Donner plus de pouvoirs à l’exécutif n’est pas la voie à suivre ; celui-ci dispose déjà de nombreux moyens, tels la loi C‑36, et savoir s’appuyer sur ces outils pourrait déjà éviter des bavures comme l’affaire Maher Arar.

Le Canada n’est pas le seul pays où le terrorisme justifie, selon certains, l’augmentation des pouvoirs « spéciaux » de l’État. Au Japon, le gouvernement Abe tente actuellement d’imposer un projet de loi sur le secret d’État, malgré l’opposition grandissante des citoyens japonais. Afin de « préserver la sécurité nationale », l’exécutif aurait le droit de faire taire les voix trop dérangeantes. 
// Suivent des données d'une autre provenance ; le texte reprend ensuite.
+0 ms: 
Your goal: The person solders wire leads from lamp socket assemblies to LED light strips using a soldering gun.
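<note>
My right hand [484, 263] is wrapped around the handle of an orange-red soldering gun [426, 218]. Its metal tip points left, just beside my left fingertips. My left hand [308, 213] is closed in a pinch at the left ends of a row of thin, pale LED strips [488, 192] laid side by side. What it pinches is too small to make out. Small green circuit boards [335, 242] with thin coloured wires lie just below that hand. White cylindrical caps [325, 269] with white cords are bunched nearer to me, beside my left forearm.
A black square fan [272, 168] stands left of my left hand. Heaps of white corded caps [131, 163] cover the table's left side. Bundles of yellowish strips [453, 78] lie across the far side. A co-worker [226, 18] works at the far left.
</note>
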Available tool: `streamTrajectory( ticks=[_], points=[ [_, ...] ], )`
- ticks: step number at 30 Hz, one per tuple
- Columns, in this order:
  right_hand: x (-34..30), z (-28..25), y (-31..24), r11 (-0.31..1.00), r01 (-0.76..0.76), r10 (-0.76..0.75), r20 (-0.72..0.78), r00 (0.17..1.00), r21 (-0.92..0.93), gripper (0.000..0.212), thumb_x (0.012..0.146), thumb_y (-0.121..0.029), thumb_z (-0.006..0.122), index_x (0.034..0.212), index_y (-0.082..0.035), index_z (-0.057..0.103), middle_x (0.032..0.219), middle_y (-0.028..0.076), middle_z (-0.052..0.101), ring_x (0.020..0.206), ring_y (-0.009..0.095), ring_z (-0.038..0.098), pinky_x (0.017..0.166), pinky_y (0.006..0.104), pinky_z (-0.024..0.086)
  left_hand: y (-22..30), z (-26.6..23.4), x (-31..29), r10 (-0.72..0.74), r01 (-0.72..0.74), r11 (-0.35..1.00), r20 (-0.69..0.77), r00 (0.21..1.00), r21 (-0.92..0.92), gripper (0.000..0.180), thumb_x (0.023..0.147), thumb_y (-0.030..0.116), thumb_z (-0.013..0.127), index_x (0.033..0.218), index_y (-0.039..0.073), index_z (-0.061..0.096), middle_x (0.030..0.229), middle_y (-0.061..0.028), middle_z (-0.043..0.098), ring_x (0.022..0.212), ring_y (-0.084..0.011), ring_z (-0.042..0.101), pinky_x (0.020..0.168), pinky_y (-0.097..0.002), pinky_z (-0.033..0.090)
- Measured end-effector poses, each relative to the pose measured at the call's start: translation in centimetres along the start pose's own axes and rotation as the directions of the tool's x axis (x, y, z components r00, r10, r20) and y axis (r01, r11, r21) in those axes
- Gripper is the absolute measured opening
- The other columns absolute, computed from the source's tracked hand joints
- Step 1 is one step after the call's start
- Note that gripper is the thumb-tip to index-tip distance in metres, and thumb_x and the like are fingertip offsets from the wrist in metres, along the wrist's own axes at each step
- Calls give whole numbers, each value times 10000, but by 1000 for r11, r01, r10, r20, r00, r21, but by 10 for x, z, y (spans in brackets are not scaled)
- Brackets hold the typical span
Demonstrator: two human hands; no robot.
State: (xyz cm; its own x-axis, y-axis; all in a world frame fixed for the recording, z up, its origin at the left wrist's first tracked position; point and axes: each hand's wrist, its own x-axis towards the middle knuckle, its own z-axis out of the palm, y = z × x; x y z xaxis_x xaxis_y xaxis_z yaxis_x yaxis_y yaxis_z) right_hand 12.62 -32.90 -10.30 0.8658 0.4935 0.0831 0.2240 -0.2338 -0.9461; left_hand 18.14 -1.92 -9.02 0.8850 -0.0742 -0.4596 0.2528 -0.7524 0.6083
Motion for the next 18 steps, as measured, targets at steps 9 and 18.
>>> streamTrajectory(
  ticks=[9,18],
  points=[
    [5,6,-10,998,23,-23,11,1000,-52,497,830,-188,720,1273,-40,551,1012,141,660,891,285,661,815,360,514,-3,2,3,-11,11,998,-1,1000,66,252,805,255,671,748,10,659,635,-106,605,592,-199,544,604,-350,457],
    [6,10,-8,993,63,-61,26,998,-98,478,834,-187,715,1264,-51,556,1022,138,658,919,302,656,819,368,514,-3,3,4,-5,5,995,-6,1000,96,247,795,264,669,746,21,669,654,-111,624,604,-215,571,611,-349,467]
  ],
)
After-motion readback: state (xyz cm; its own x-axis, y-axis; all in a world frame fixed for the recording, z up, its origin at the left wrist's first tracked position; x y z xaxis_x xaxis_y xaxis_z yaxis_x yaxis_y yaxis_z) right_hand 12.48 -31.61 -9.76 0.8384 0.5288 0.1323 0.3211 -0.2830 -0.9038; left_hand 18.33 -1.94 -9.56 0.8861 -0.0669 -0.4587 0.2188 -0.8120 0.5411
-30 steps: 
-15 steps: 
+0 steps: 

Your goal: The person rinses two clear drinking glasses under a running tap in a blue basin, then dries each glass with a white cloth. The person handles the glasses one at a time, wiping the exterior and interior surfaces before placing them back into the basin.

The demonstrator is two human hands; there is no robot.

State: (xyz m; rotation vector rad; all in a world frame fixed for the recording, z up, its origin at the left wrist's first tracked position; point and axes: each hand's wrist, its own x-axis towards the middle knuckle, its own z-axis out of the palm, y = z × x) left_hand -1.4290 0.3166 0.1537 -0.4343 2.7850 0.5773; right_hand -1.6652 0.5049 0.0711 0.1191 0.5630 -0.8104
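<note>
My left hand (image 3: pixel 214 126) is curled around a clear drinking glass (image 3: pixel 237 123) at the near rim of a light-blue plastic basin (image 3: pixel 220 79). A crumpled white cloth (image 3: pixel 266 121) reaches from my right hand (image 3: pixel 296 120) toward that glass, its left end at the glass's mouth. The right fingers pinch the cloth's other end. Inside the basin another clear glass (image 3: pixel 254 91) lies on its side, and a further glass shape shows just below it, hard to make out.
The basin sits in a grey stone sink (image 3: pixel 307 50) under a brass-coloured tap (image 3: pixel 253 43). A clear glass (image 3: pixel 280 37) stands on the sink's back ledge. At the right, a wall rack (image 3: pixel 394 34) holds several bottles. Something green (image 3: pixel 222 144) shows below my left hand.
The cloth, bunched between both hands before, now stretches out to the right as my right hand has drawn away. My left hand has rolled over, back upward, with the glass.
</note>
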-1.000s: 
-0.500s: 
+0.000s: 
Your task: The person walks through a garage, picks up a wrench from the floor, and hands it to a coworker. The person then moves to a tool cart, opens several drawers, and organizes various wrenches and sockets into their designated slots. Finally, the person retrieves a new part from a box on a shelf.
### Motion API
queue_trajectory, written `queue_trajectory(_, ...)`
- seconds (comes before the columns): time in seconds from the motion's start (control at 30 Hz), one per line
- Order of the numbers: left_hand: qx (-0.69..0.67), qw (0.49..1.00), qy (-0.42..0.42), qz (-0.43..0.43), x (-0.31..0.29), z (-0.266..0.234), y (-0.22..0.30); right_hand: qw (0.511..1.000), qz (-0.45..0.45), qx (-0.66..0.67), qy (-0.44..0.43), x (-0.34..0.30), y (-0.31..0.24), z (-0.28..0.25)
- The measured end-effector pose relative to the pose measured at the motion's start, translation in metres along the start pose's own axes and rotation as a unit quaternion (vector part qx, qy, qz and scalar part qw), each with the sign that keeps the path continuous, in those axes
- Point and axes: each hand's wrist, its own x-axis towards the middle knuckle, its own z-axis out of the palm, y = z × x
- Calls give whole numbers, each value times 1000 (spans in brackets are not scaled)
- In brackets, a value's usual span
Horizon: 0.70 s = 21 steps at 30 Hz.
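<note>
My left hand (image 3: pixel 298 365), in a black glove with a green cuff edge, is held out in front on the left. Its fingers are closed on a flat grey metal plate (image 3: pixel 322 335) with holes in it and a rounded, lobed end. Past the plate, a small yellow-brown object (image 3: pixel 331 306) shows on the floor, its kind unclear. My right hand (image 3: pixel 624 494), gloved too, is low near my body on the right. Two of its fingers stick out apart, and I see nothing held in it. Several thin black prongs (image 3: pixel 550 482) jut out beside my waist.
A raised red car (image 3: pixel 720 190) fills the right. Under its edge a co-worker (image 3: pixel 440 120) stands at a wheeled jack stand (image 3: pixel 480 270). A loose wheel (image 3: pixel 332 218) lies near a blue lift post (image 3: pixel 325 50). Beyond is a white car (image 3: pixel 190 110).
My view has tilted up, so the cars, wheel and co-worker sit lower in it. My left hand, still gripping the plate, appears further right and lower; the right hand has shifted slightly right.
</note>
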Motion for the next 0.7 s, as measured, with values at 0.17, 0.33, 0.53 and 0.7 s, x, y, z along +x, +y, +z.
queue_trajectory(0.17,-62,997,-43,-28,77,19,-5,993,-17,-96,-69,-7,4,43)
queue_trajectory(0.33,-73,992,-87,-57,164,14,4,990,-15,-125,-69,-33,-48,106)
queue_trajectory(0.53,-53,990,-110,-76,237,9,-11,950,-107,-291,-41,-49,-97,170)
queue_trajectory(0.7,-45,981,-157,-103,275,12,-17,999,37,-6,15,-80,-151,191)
Que font les citoyens ? Assez peu de choses en règle générale. D’où le mérite de ceux qui luttent. La SASPL (Students Against Secret Protection Law) organise, à l’aide de slogans dans un anglais douteux et de manifestations pacifiques, la résistance. Un mouvement jeune, relativement peu populaire dans une société japonaise en mode « pilote automatique » selon les mots mêmes d’un de ses membres, Aki Okuda ; mais malgré les moins de 4000 « J’aime » sur leur page Facebook, nos confrères japonais continuent de manifester, quitte à ce qu’on leur dise de « retourner étudier sagement ».

« Retournez étudier. » Voilà l’éternel refrain adressé à tout étudiant qui tente de se faire entendre, quel que soit le motif de sa protestation, au Canada comme au Japon. Pourtant, il s’agit bien de notre avenir, et il est donc légitime que les étudiants aient voix au chapitre. Si nous voulons un État qui respecte sa propre Constitution, il faudra bien que nous fassions valoir nos droits nous-mêmes. Remettre la menace terroriste à sa juste place est le premier pas. Étudier oui, mais l’esprit critique que l’on aiguise à l’université doit bien servir aux citoyens que nous sommes.